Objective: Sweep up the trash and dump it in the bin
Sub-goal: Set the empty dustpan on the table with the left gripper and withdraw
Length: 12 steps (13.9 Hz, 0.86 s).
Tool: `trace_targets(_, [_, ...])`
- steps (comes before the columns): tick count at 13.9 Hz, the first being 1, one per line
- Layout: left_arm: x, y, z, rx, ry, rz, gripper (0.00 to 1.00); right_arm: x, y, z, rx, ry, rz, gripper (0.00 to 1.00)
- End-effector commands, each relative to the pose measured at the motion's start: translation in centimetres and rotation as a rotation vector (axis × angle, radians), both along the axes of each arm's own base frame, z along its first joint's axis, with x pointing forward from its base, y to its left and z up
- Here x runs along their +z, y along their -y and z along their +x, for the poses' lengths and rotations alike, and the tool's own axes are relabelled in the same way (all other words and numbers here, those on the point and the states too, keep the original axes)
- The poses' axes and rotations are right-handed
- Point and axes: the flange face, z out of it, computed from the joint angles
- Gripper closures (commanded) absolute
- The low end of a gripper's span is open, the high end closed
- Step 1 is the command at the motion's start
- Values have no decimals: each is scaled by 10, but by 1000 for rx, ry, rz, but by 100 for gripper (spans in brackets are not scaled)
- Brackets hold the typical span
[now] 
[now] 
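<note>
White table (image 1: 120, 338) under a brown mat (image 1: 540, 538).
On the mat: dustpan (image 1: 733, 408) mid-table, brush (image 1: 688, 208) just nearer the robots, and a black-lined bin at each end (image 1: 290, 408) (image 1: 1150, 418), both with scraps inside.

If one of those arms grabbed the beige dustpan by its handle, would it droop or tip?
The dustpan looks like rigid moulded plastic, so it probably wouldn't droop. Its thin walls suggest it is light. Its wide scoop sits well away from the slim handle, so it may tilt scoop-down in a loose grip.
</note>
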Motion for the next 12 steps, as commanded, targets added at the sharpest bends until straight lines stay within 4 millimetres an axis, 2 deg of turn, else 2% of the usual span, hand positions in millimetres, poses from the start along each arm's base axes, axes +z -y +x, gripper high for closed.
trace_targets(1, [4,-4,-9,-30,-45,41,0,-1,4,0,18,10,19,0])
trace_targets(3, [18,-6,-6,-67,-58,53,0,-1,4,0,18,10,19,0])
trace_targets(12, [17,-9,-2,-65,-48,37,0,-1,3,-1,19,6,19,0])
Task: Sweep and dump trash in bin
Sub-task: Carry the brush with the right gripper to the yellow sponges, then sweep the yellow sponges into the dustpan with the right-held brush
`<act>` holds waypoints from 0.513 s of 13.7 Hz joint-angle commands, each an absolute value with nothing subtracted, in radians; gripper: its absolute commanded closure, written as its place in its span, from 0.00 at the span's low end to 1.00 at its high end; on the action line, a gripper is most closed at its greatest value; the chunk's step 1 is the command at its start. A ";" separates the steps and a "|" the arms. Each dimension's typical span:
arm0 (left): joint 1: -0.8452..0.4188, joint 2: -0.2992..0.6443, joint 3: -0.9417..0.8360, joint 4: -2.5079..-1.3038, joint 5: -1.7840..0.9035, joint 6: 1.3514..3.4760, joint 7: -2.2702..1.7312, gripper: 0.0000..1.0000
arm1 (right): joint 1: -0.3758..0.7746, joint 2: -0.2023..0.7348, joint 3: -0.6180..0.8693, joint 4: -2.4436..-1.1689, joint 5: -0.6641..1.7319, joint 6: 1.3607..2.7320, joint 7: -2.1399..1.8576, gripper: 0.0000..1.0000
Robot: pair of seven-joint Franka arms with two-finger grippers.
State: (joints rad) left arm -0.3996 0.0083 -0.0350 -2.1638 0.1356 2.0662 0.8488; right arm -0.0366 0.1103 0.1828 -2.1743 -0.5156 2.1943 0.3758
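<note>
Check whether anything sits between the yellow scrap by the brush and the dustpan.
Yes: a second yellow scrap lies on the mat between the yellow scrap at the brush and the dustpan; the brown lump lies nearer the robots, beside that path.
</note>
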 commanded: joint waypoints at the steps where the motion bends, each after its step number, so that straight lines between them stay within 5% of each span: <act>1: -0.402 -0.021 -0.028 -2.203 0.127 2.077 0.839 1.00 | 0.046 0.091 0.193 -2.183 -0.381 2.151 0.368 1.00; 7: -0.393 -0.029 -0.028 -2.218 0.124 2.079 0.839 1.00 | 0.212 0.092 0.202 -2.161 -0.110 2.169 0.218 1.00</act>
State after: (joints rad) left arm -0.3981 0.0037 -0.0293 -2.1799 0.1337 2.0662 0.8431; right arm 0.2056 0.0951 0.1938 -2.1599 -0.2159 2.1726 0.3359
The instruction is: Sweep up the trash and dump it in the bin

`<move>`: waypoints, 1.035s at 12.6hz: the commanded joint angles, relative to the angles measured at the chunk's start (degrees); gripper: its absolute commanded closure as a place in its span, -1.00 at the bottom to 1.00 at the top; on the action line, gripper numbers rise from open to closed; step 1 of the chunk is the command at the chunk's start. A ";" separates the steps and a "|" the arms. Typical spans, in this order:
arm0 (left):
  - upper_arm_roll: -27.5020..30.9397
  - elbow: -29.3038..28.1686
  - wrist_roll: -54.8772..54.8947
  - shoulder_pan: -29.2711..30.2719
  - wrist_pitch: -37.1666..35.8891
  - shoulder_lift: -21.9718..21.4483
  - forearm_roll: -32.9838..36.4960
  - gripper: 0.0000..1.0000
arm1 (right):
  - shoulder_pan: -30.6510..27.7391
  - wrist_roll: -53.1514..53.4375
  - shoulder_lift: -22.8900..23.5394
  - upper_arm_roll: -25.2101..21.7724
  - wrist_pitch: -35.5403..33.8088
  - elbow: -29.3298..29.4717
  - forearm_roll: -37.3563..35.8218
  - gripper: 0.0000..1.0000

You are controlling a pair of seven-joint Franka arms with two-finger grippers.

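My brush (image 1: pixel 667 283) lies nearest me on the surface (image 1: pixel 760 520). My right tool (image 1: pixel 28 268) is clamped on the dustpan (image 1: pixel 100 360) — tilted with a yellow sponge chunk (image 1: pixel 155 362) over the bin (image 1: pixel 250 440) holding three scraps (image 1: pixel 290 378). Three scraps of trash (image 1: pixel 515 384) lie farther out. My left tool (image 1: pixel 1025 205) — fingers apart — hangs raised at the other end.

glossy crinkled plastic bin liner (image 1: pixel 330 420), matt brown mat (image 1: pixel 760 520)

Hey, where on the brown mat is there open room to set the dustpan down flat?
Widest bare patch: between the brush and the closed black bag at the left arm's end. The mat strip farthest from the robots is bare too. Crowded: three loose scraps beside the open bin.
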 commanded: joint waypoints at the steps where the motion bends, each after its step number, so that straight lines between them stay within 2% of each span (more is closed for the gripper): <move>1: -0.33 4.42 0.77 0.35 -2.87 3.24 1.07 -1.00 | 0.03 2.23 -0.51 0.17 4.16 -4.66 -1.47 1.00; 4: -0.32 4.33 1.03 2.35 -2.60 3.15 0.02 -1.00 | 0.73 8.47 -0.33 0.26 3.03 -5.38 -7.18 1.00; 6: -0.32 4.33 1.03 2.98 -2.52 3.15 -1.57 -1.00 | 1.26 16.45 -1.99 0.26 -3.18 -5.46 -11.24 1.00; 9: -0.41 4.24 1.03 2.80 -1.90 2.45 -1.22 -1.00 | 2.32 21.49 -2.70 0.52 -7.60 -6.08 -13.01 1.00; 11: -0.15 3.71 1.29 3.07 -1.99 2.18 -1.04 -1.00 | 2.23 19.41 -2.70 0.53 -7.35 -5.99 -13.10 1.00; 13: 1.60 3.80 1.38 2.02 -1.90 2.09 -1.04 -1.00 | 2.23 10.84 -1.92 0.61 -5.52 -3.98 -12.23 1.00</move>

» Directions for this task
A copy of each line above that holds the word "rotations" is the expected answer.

» Reply to the exercise
- Here x runs along their +z, y along their -y and z along their +x, for the poses' lengths and rotations alike, and the tool's own axes are relabelled in the same way (all other words and numbers here, those on the point and the states too, keep the original axes)
- The poses' axes and rotations are right-handed

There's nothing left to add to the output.